Andererseits fällt Inklusion nicht vom Himmel, sondern bedeutet gerade in den Anfängen einen erheblichen finanziellen Aufwand. Doppelbesetzungen der Lehrerinnen und Lehrer müssen ermöglicht werden. Darüber hinaus werden bauliche Veränderungen notwendig sein; Voraussetzungen sind Barrierefreiheit, Möglichkeiten für den Bereich der Pflege und der medizinischen Behandlungspflege, Aufzüge und der Fahrtransport. Neben den personellen und sachlichen Ressourcen ist eine enge Zusammenarbeit zwischen allgemeinen Schulen und Sonderpädagogischen Bildungs- und Beratungszentren essentiell. Was nicht passieren darf, ist, dass Sonderpädagogische Bildungs- und Beratungszentren wegen Schülermangel geschlossen werden bis in zehn Jahren ein Ruf nach Erweiterung des Systems erfolgt (ich verweise hier auf das Bundesland Bremen). Auch dürfen Schülerinnen und Schüler mit komplexen Behinderungen nicht für bildungsunfähig oder schulunfähig erklärt werden. Dies wäre ein Rückschritt gegenüber dem, was wir jetzt schon in Baden-Württemberg haben.
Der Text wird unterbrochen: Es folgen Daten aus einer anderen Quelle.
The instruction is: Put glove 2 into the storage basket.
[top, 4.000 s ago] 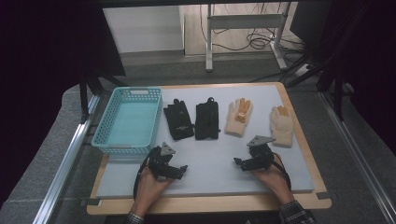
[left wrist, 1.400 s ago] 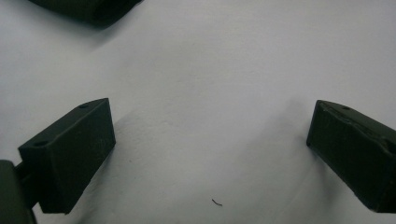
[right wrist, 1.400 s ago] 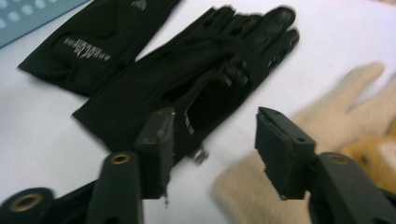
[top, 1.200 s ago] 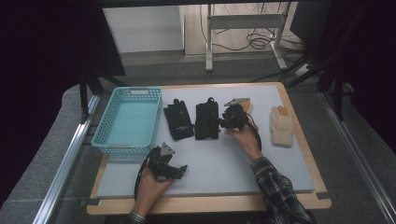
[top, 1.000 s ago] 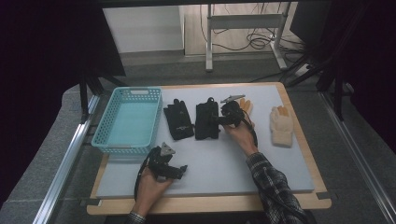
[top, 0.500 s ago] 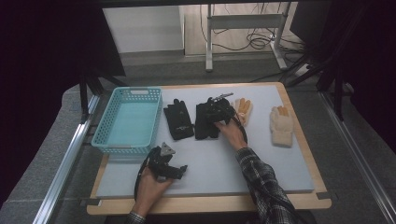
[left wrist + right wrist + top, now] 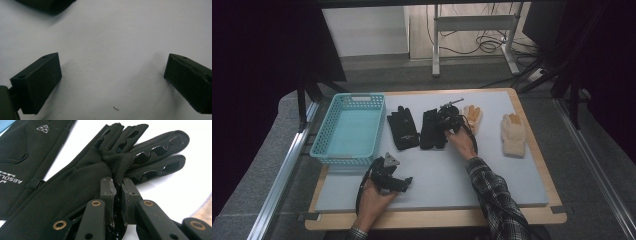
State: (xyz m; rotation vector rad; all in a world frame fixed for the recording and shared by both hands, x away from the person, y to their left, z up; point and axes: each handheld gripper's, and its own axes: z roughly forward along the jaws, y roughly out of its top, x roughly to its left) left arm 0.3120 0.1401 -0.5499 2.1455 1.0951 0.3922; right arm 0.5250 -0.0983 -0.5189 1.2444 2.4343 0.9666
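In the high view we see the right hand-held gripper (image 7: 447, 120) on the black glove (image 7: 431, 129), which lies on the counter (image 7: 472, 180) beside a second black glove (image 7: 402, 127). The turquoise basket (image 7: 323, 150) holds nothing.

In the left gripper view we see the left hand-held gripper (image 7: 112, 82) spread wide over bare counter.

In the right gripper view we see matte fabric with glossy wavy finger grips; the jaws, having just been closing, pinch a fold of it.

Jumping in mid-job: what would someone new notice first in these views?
The right tool, whose jaws have just been closing, pinches a fold of the black glove at mid-table. A second black glove lies beside it, next to the turquoise basket. The left tool rests open on bare table near the front edge.
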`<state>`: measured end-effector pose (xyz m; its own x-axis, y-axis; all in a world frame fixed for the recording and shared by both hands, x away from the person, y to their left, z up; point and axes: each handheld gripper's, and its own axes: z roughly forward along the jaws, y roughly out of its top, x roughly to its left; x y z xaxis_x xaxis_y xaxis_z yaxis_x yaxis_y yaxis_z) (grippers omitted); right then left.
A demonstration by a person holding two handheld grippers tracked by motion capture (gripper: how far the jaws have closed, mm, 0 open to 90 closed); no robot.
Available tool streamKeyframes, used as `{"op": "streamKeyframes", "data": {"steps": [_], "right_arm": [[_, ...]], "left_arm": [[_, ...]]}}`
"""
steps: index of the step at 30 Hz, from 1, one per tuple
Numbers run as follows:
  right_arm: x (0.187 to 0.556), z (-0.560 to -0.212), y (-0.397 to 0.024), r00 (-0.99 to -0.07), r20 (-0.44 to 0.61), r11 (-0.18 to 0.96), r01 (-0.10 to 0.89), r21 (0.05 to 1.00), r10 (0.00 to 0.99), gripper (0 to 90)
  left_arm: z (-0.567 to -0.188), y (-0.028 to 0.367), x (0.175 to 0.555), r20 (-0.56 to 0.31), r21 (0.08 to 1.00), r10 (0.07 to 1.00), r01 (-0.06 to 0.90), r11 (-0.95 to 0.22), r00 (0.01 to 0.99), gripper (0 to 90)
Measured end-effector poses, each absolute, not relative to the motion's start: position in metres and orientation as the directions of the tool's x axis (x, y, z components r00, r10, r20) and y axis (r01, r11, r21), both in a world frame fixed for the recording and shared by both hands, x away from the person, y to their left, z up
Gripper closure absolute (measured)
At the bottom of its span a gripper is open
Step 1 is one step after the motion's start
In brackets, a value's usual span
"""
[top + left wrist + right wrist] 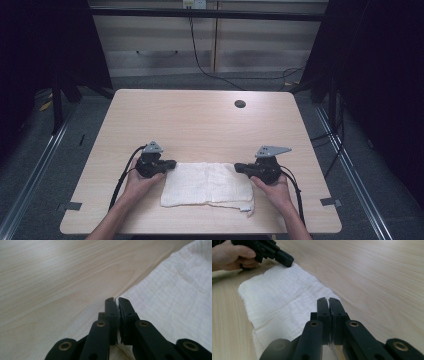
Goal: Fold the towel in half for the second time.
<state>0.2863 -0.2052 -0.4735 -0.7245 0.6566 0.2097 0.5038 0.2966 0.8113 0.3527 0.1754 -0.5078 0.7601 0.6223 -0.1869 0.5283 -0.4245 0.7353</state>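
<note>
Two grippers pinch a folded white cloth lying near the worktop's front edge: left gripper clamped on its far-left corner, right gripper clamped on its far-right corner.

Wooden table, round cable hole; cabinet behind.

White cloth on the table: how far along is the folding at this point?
Done: the white cloth lies flat on the table, seemingly already doubled, a lower layer peeking out at its near edge. In hand: the left gripper and right gripper each pinch a far corner. Left: probably lifting and folding again.
</note>
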Motion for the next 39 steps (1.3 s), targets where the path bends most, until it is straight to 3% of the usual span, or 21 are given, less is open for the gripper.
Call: {"op": "streamKeyframes", "data": {"steps": [19, 34, 39], "right_arm": [[0.242, -0.479, -0.184, -0.792, 0.212, 0.350, 0.470, 0.811, 0.573, 88.0], [0.213, -0.498, -0.156, -0.850, 0.301, 0.466, 0.497, 0.732, 0.433, 88.0], [0.213, -0.504, -0.149, -0.852, 0.309, 0.505, 0.504, 0.701, 0.422, 88.4]], "left_arm": [[-0.507, 0.172, 0.349, -0.165, 0.735, 0.651, 0.532, -0.420, 0.741, 86.3], [-0.507, 0.169, 0.346, -0.137, 0.737, 0.664, 0.524, -0.428, 0.735, 86.4], [-0.507, 0.169, 0.348, -0.173, 0.733, 0.671, 0.549, -0.402, 0.721, 86.3]]}}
Ja, ich spreche und bin für Inklusion behinderter Schülerinnen und Schüler in die allgemeine Schule und auch umgekehrt. Gleichzeitig ist Inklusion nicht der „allein seligmachende Weg“. Die allgemeinen Schulen und auch die Sonderpädagogischen Bildungs- und Beratungszentren sind weiterhin nötig.
Ja, ich spreche auch für Inklusion Kranker, zum Beispiel psychisch Kranker sowie älterer Menschen, Migranten und Flüchtlinge in ihren jeweiligen Systemen, in unserer humanitären und demokratischen Gesellschaft! Inklusion ist in allen Bereichen notwendig!